Inside the shop the air is stifling, a squat fan on the counter providing only the very feeblest of breezes. Dean drums his fingers on the countertop while the attendant runs one of his cards, and then heads to the john, a tiny broom-closet of a room behind the service counter.

He's washing his hands at the low sink when everything shifts suddenly, and he's vaguely aware that he's sitting on a damp floor with his head between his knees.
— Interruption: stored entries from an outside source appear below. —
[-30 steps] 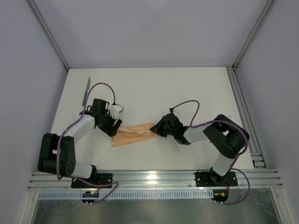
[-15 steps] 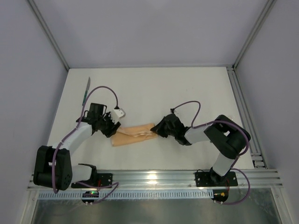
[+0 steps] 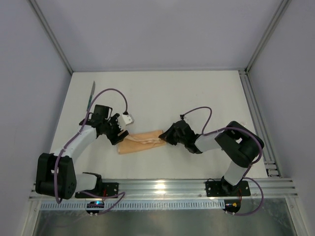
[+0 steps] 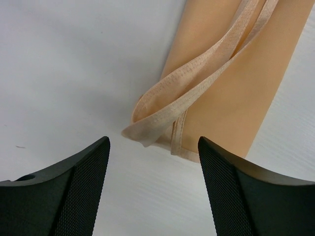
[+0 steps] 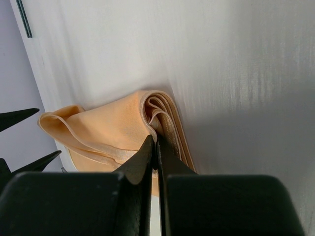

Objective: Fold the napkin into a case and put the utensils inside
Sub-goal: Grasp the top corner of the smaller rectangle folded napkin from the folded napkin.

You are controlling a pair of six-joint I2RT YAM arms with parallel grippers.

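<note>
The napkin (image 3: 140, 141) lies folded into a narrow strip on the table (image 3: 197, 93), near the front and a little left of the middle, between the two arms. From above we see the left gripper (image 3: 119, 136) at its left end and the right gripper (image 3: 165, 137) at its right end. One teal-handled utensil (image 3: 90, 95) lies well apart by the far-left edge, and we find no second utensil in any view. We judge the folding largely done but the pouch unfinished. Nothing is inside it yet, so loading the utensils is left.

The left wrist view adds what the overhead cannot. This gripper's fingers are spread wide with nothing between them, poised at the strip's end, where a loose hemmed layer curls up off the layers below.

The right wrist view shows the other end. The right gripper's fingers are pressed together on the stacked cloth edges, pinching the fold. Only here can we make out several layers, and the left fingertips (image 5: 12, 119) show at the picture's left edge.
</note>
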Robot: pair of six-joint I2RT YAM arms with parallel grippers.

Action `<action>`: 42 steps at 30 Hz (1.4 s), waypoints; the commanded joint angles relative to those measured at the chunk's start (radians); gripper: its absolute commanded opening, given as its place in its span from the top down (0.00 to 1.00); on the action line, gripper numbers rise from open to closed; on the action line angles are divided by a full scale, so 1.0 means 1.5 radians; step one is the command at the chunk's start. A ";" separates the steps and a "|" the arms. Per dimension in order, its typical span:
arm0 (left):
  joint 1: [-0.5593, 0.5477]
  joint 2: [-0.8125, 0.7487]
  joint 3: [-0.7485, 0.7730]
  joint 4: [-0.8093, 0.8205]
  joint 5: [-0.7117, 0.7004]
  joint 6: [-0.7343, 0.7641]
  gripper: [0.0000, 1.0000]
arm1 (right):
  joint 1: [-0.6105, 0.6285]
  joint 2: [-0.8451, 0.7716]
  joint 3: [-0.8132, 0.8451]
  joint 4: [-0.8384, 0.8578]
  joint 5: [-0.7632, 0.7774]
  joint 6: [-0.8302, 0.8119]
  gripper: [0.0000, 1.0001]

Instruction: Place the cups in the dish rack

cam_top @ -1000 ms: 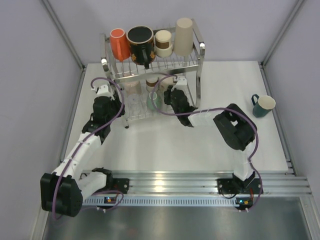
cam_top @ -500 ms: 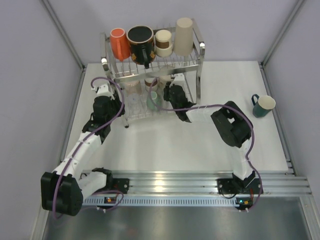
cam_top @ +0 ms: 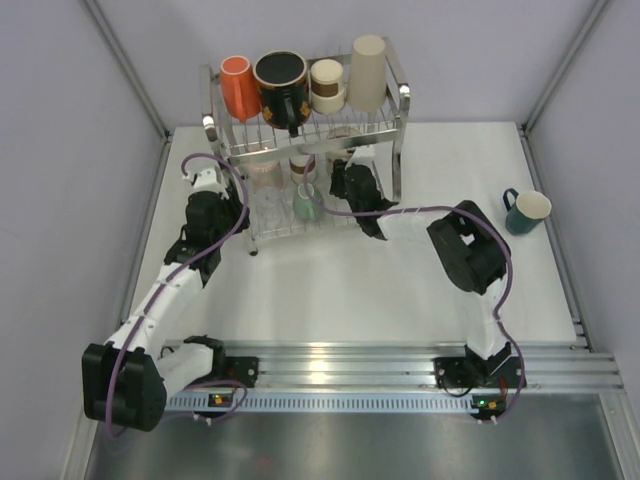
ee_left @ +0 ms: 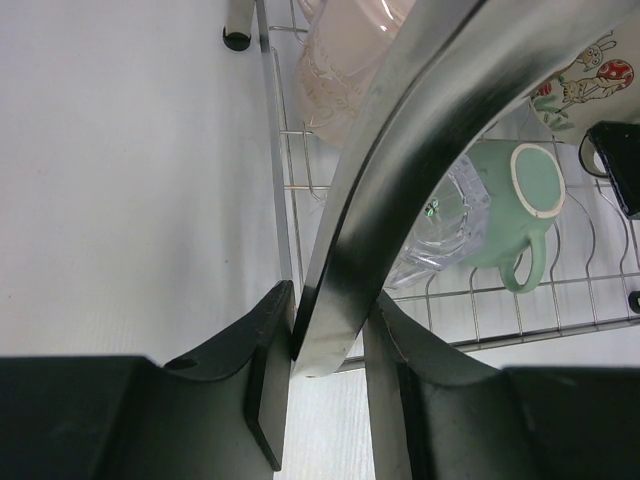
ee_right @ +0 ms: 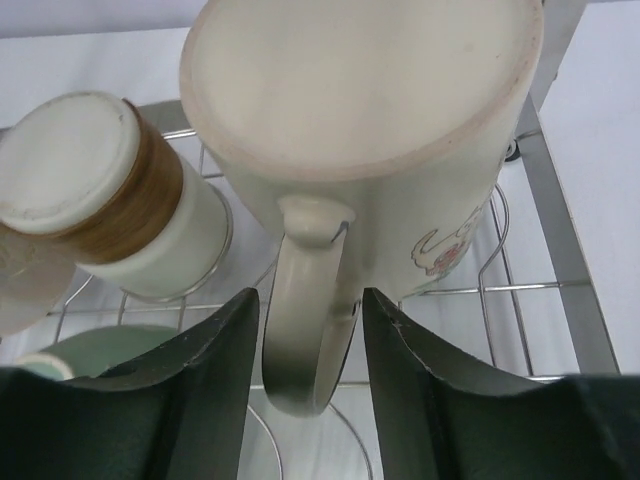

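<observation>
Now my right gripper (ee_right: 308,312) pinches the upturned cream ceramic mug (ee_right: 370,120) by its handle, over the lower tier of the chrome wire dish rack (cam_top: 401,140) at twelve o'clock. My left gripper (ee_left: 328,320) clamps a steel post (ee_left: 420,130), apparently steadying it.

1 dish rack (cam_top: 404,110). 10 cups total.
- upper tier, 4: orange cup (cam_top: 239,88), black mug (cam_top: 281,82), brown-cream paper cup (cam_top: 326,85), tall beige cup (cam_top: 367,72)
- lower tier, 5: pink cup (ee_left: 345,55), clear glass (ee_left: 440,235), green mug (ee_left: 510,220), brown-banded cup (ee_right: 100,190), cream patterned mug (ee_right: 370,130)
- on table (cam_top: 330,290), 1: teal mug (cam_top: 525,211)
</observation>
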 commanded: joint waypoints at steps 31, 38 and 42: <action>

There's a throbbing in his temples and a muffled sort of buzzing that slowly morphs into Cas's voice, and then Cas is there, very much in his personal space. “Jeez, Cas, I can take a piss on my own,” he tries to joke, but he seems to have miscalculated the amount of air in the tiny room and runs out a few words in, jumps ship for a coughing fit instead.

“You fell over and hit your head on something, possibly hard enough to give yourself a concussion,” Cas retorts. “I assume that merits my help.”

Dean tries to look incredulous. “I fell over.”

“You passed out, Dean, for about two minutes. Don't lift your head so quickly,” he cautions, gently guiding Dean's shoulders backwards so that he's leaning against the wall rather than slumped forward over himself. “At first I thought you'd had a panic attack—”

“I don't get panic attacks, Cas.”

“You become uncomfortable in small spaces.”

“Different,” Dean grunts. There's a deep throbbing that's settled directly behind his eyes and is growing steadily stronger.

“Regardless,” Cas continues, “I think it's more likely that you're suffering from heat exhaustion.”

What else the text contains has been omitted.